Dreamtime: Three hours in the countryside
Created | Updated Mar 2, 2005
Three hours in the countryside
I had been playing Black & White1 all night long. Spells & magic in B&W come in little transparent globules. So when the dream started with me walking into a bush with little wishes sprouting thickly all over it, it felt as natural as day. How else could it be?
So I popped one and (here, gasp, how bloody predictable) wished a woman like the one I first fell in love with would turn up. Naturally, this being the stuff dreams are made of, it didn't happen, yet also with a twist. Out of a vegetable epiphany involving primarily a sliced green pepper (capsicum) emerged three bitchy ex-queens of England in their princess stage, slightly dazed from the transformation, and of course, bitching. I'm absolutely sure I recognized them, and I'll be damned if I can tell you who they were.
But it was already late evening. A huge car turned up, shaped somewhat like a cross between a Silver Ghost and that fur covered excrescence from Dumb & Dumber. Its appeal was further bolstered by the fact that it was coloured a vivid yellow, the colour I believe is called gamboge. Out stepped a fat oafish member of the nobility and grumbled a greeting. The butler, square, ushered us into the automobile, and we drove off down a typically european small town road, which shortly turned into curved and winding streets past tightly spaced houses. And through gates, lots of gates, that some crazy city planners had built on the streets. It was raining (my best hated weather), and I remember thinking that I've never seen snowfall (it's true, I've never) when the top of the car opened, and the cold cold water started pricking my face. The gang, by now over their pale attitudes, heard about my sad loss, and started cheering for the rain to morph into snow. It didn't, of course. Looking up from a swaying car amidst screaming girls, I found the raindrops gradually freezing as they came down, and we were pelleted by little ice droplets, like a shower soporific, only reversed in effect. I have never enjoyed the rain more.

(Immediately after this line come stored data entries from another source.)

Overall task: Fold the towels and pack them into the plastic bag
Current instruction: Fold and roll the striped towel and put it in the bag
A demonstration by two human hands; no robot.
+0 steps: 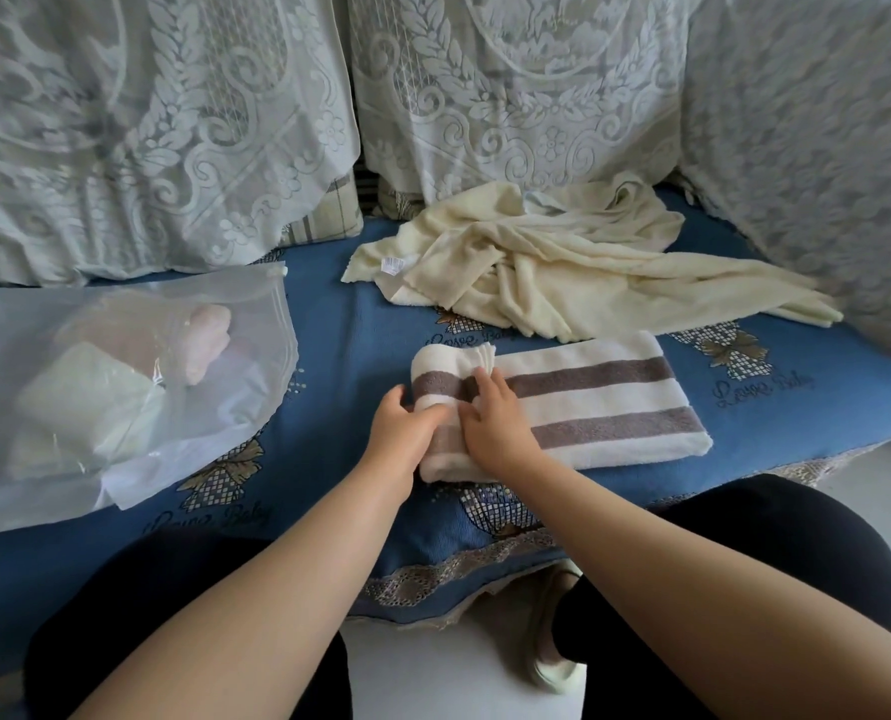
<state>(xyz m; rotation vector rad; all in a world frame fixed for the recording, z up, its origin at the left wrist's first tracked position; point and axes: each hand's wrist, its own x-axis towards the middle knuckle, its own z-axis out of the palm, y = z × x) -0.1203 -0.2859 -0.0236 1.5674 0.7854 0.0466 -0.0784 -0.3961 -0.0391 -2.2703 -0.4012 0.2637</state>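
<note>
Striped towel (pixel 578 402) on blue sofa cover (pixel 339 324), already folded lengthwise into a long band, brown stripes running left to right. Left end rolled or folded up into a thick bundle; remaining length flat to the right. Step in hand, by judgement: rolling or folding the band from left end toward right.

Left hand (pixel 396 423) cupped around near-left side of bundle, fingers wrapped on it, grasping. Right hand (pixel 490 423) pressed flat on top of bundle at the seam with the flat part, fingers (pixel 485 379) spread and bearing down, not closed around anything.

Cream towel (pixel 547 262) crumpled, unfolded, just behind striped towel, near sofa back. Plastic bag (pixel 121 387) to the left, well apart from hands, lying flat, several folded pale items visible through it. Mouth orientation of bag not clear.

Notes for doing the step well (judgement only):
- Keep long edges aligned while advancing; near edge looks slightly splayed at bundle end.
- Hold tension with left hand, smooth flat portion ahead with right to avoid trapped wrinkles.
- Advance in even turns so finished piece matches size of those in bag.
- Keep clear of cream towel behind, to avoid catching its edge.
</note>
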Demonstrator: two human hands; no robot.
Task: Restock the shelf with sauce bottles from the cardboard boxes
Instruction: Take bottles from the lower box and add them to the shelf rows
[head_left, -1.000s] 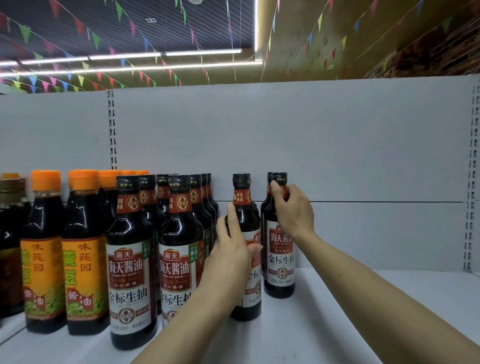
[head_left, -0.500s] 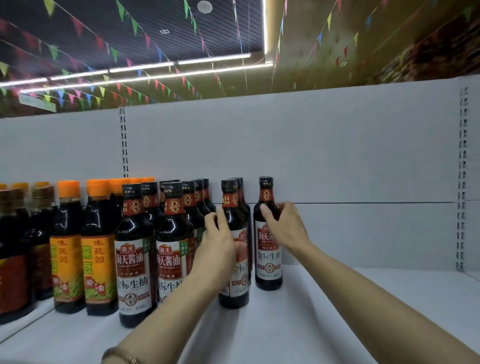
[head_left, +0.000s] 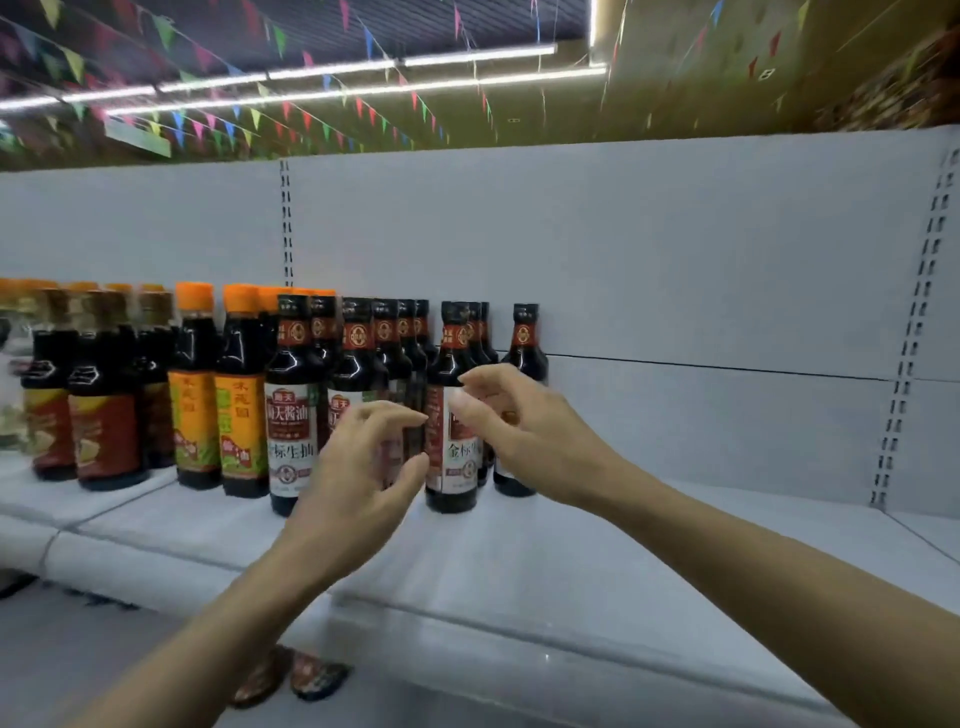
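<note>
Both hands hold nothing. The left hand (head_left: 363, 467) has its fingers loosely bent and apart, in front of the dark bottles. The right hand (head_left: 524, 431) is the same, fingers spread and a bit curled, so each grip is released, with no bottle in it.

Just behind the hands stands a dark glass sauce bottle with a red and white label and a black cap (head_left: 451, 415). It is upright on the shelf, near the front. A little to its right, further back by the wall, stands one more of the same dark bottle with a black cap (head_left: 523, 364), alone and upright. To the left is a tight row of the same bottles, and then dark bottles with orange caps and yellow labels (head_left: 195, 384).

The white metal shelf (head_left: 623, 545) has lots of bare room on the right side.

I think two bottles are placed, and this step is done. No cardboard boxes show here. The next move is likely to reach down for more bottles and stand them beside these.
</note>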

Gates, the ones that drop down from castle entrances and not the ones that split open, clanged shut as we passed, courtesy no doubt of those same mad architects that created the yellow automobile and the rest of this dream. Indeed, it almost felt like we were rushing to get through them, and one of them did graze the car's roof, now magically closed again. We drew up at a castle, and withdrew inside. That was the last I saw of the future queens. I found myself in a dark corner overhearing a conspiracy to kill one of the three companions. The other three companions, that is - the group of wandering wits and swordsmen - my friends - that I now realised I'd always been a part of, and with whom I had come to this joint that was right out of "The Prisoner of Zenda".
View from the top. A turret large enough for a duel. A duel. Two men walk out from the castle and begin doing exactly that, as I floated down for the more earthly view. Some random few cuts, slashes, jabs, parries later it ended, with one of the men dropping his rapier, his fingers slashed off. More
precisely, there was a neat diagonal cut that had disconnected his thumb and index finger from the rest of his hand. There was no blood, leading me to believe that this was simply poor photo-montage, and the chap who'd made this flick should be shot for sheer incompetence. This bloke, younger than the other one whom I identified as one my friends, walked right up to the older man, shoved his good hand into his (my friend's) pocket, and threw away out into the grey yonder a bunch of keys. My friend laughed. I have another set, he said. Whereupon Bloke Younger attempted to repeat his strange act of defiance, but was stopped by the flat side of my friend's sword smacking into his good hand. The ensuing conversation is so singular that it merits verbatim reportage.
Friend, angry, flushed: Why are you doing this?
Bloke Younger, equally flushed: so you'd cut off my other hand as well, you've destroyed me already. i've no life with my good hand gone...
Friend, schocked, unable to say anything:
BY, daring Friend to react, waiting for the inevitable:
Friend, still shocked, mumbles: I should kill you
BY, afraid, but defiant: go ahead, it'll be easier for me that way'
Me, wondering why I'm saying this: Alexis! This is madness! Don't destroy yourself like this [This to Bloke Younger, who was apparently known to me by that name]
ALexis, looking at me: All I had was my sword arm, how will I make my way around the world now? I'm a cripple, now, ugly of the world, I can't face anyone like this
Me: You aren't. You can still learn to use your left hand. Don't throw away your life like that, you're not a coward. Go now!
[some moments of tension, with much staring down and trembling and other displays of emotional disturbance by all parties involved]
[Alexis leaves]
Friend, wistful pride apparent on his face: My son.. that's my son!
But business calls. The conspiracy (what was it exactly? I can't remember) must be thwarted. Short sequence of the two of us running to one side of the turret and onto some sort of extension. A gnome like creature, a homunculus even, apparently a flunky of the conspirators, is trussed up and made to
bear the brunt of our ridicule. Gleefully we wait the arrival of the conspirator crowd having set up part of the turret to collapse when stepped upon.
I wake up, and write this story down. I think it lasted fifteen minutes. I can't tell, really.